◆ WHAT IS NEEDED
Each line containing the string "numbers" should be copied out of the entries.

◆ DATA FOR THIS EXERCISE
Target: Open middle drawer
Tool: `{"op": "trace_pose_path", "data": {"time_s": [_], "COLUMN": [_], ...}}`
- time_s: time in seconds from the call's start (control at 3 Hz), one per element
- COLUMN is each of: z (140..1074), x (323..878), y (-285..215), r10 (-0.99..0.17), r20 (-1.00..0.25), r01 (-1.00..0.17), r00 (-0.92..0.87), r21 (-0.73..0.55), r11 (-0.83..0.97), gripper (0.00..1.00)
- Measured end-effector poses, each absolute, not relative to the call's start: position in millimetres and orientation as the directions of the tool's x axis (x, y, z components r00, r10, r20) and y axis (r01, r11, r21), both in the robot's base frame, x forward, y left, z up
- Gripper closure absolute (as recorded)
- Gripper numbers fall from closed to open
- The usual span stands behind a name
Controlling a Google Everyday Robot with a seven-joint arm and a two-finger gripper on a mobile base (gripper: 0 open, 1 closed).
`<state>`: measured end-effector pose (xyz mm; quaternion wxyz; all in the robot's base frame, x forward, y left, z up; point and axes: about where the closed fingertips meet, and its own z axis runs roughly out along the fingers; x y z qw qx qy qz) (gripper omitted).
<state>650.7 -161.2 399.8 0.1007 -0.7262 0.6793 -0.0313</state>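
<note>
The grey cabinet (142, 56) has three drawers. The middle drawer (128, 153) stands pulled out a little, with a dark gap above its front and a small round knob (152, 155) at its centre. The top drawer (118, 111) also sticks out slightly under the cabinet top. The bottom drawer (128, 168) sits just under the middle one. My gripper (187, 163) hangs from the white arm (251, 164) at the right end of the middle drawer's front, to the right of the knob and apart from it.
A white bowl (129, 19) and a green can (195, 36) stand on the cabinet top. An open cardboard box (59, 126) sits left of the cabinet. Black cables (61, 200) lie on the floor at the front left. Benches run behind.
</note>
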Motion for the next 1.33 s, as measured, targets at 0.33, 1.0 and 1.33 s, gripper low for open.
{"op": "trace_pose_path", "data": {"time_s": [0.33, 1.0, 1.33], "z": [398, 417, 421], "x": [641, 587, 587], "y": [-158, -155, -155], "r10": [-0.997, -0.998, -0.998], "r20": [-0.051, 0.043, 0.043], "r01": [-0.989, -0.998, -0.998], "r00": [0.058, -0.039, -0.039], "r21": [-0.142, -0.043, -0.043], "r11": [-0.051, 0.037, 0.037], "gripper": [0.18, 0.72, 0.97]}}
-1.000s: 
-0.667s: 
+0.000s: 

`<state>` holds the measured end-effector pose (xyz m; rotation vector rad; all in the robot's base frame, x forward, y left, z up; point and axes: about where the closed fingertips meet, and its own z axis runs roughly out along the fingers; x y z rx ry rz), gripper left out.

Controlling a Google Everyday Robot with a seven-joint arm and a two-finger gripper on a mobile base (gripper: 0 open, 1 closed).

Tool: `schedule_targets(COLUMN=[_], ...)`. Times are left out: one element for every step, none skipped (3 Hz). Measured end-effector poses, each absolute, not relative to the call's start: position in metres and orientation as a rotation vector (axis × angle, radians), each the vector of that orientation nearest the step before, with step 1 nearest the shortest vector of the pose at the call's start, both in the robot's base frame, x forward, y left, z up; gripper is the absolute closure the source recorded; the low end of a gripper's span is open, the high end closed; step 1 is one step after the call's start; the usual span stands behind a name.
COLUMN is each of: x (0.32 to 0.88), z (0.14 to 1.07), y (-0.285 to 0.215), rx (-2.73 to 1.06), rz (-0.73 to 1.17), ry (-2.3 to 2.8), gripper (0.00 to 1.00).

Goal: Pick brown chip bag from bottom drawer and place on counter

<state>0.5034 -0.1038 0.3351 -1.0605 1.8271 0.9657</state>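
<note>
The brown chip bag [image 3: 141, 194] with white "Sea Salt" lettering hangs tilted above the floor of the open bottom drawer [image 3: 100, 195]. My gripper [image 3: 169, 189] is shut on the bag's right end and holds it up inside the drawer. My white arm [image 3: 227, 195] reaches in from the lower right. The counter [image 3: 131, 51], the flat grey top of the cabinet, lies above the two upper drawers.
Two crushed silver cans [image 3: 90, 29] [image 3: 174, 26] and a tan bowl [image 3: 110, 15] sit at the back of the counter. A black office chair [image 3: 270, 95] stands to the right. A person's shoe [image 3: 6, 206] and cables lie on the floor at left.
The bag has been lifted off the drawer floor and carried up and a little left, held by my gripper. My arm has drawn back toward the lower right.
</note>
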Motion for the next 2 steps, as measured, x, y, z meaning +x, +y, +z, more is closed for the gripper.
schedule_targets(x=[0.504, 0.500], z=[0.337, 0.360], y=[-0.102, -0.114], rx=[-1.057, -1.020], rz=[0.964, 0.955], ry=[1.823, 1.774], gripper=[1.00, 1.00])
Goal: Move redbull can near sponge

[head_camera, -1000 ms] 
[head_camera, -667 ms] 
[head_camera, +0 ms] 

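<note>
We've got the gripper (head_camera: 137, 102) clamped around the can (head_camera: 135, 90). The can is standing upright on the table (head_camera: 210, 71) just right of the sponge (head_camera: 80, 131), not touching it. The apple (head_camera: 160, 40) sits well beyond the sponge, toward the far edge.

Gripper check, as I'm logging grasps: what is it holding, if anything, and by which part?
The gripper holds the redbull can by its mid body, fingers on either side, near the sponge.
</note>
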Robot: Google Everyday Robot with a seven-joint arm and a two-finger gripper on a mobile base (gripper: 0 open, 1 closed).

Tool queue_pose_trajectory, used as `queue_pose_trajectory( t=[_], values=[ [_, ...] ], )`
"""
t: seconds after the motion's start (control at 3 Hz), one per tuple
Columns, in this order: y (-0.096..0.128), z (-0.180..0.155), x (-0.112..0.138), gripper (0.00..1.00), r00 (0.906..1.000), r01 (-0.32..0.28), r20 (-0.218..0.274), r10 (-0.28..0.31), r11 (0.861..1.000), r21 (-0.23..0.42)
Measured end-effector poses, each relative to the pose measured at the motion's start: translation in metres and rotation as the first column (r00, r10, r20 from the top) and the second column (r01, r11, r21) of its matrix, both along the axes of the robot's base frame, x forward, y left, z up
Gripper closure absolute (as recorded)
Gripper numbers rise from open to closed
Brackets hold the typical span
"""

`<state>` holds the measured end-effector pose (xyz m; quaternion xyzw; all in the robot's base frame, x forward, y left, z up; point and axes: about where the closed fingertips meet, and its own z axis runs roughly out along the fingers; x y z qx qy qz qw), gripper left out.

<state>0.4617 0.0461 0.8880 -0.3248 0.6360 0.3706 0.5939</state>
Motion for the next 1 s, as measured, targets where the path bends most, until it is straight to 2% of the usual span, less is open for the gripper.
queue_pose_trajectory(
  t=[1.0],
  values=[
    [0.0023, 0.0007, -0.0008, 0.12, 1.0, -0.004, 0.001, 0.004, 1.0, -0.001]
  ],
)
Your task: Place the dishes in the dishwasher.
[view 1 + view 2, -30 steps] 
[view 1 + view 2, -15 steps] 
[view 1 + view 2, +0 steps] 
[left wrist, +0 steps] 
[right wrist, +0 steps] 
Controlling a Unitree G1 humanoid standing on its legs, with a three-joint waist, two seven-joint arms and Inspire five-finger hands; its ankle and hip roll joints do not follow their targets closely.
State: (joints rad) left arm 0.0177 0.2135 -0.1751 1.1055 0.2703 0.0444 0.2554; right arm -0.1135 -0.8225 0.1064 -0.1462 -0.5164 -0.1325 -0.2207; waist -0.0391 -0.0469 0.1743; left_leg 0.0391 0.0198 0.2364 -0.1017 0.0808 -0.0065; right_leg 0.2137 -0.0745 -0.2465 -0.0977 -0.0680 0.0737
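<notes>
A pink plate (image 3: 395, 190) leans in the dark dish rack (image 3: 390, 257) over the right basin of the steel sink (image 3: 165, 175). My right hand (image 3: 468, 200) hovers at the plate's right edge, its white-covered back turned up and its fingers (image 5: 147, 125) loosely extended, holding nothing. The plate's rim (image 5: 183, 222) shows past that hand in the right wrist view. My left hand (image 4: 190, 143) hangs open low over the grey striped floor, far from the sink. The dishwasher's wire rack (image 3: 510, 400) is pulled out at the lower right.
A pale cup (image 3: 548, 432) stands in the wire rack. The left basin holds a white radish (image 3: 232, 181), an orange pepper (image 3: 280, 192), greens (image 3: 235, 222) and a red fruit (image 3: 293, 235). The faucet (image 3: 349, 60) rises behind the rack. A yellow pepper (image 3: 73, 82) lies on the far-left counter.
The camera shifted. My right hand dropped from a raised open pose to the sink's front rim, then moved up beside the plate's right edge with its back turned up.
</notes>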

◆ ANSWER BOX
- Gripper numbers fall from closed to open
Gripper numbers rise from open to closed

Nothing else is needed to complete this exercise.